## PROVIDED RECORDS
- Opening Delimiter -
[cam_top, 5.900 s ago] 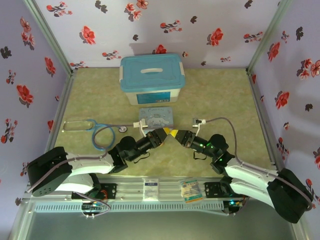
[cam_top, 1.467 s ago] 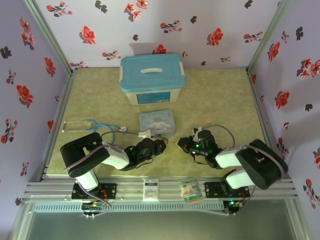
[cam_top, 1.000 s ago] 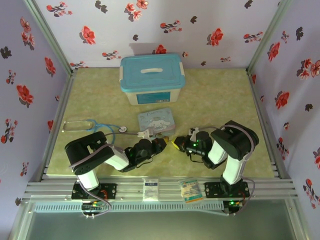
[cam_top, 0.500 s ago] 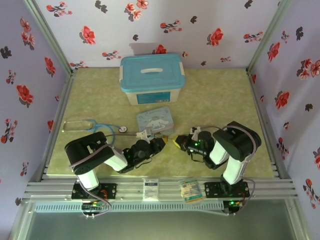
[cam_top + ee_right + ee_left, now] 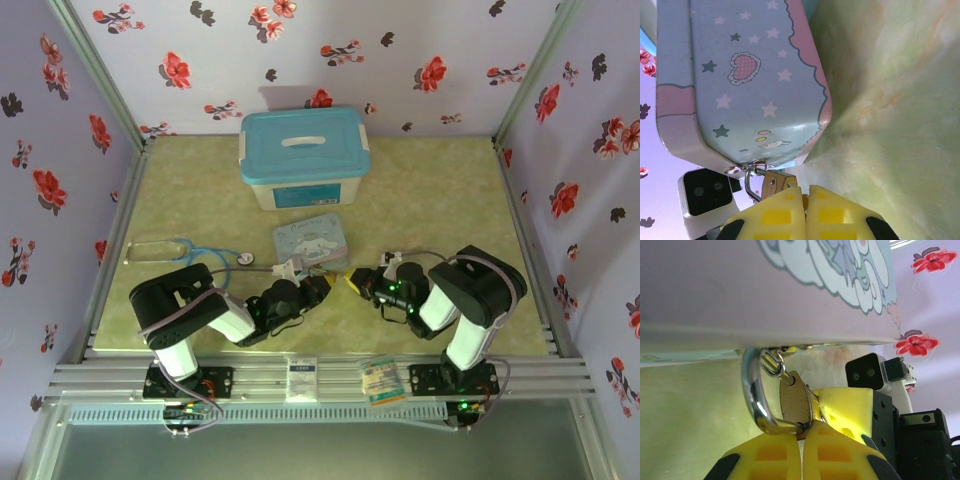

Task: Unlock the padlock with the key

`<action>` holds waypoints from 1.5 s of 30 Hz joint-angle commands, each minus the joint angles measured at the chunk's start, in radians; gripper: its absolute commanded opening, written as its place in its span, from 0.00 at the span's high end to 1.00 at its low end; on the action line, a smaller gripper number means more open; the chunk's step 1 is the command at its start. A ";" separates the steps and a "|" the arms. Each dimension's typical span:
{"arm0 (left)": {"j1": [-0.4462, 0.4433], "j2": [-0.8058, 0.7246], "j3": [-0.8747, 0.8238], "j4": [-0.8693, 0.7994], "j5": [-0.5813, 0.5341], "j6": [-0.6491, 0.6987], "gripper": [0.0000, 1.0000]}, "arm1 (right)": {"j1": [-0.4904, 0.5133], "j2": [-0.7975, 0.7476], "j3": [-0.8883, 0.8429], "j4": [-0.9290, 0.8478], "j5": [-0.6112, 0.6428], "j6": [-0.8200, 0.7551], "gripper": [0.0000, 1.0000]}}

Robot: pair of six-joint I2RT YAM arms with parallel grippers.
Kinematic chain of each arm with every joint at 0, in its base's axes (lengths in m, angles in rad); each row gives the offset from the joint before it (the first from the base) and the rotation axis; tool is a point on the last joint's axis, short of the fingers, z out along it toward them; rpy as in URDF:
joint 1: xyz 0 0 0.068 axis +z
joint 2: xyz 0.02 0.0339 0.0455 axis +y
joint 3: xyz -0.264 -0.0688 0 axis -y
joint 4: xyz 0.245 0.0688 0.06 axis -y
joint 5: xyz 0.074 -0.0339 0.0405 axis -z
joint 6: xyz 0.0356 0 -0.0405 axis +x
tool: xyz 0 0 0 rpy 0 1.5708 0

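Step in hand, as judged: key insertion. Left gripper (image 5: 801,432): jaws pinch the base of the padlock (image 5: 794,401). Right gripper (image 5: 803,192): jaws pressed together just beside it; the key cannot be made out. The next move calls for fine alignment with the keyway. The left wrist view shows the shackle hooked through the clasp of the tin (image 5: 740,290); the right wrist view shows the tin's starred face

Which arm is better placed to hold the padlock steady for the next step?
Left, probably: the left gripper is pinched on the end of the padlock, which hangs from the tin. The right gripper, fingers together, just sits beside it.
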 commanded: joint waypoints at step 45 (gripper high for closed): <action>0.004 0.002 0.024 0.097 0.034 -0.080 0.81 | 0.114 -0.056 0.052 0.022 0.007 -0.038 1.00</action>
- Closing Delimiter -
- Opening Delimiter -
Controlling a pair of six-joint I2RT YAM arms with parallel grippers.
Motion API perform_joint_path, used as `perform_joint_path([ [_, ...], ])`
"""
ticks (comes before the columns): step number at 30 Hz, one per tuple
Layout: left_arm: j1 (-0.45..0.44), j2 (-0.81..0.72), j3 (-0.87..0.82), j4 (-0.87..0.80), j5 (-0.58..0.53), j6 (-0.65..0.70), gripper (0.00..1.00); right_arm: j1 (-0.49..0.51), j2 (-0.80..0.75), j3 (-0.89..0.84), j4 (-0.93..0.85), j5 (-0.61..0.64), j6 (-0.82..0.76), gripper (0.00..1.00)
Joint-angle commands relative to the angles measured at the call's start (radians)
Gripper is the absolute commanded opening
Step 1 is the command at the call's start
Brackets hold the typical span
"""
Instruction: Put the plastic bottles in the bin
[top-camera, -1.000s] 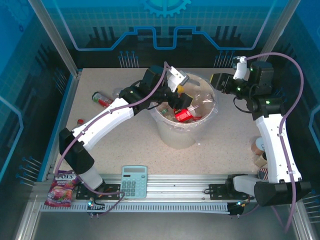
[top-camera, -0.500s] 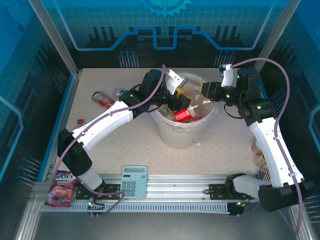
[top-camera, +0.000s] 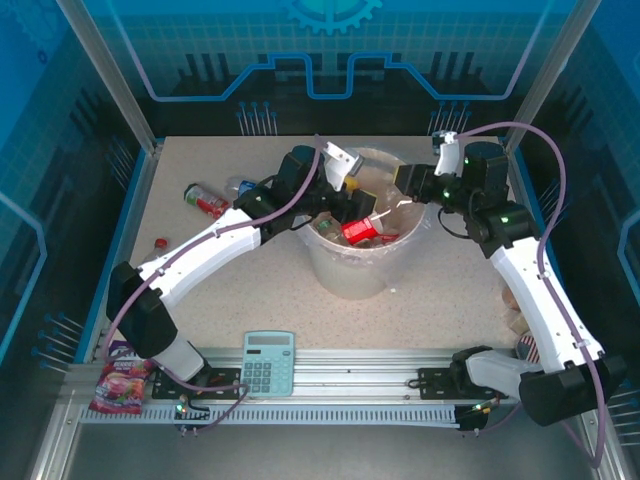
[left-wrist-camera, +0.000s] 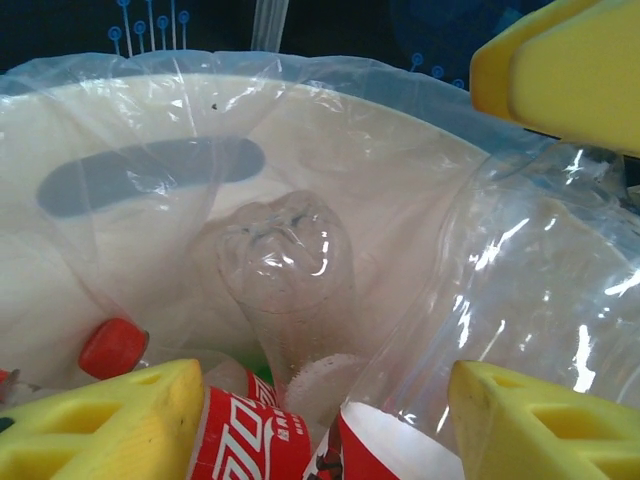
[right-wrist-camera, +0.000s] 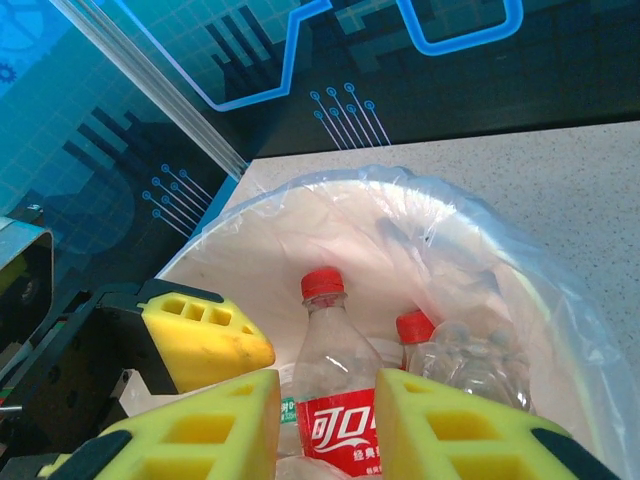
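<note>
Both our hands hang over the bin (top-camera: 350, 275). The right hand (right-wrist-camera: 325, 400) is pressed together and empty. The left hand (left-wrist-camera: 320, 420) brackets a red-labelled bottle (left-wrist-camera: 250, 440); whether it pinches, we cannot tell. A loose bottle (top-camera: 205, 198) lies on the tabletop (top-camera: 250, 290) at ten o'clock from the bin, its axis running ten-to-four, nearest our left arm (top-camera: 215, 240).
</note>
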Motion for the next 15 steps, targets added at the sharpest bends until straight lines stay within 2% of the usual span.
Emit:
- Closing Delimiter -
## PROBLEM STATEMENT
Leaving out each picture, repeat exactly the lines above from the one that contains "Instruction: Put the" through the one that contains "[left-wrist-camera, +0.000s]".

## TASK ANSWER
Instruction: Put the plastic bottles in the bin
[top-camera, -1.000s] 
[top-camera, -0.500s] 
[top-camera, +0.000s] 
[left-wrist-camera, +0.000s] 

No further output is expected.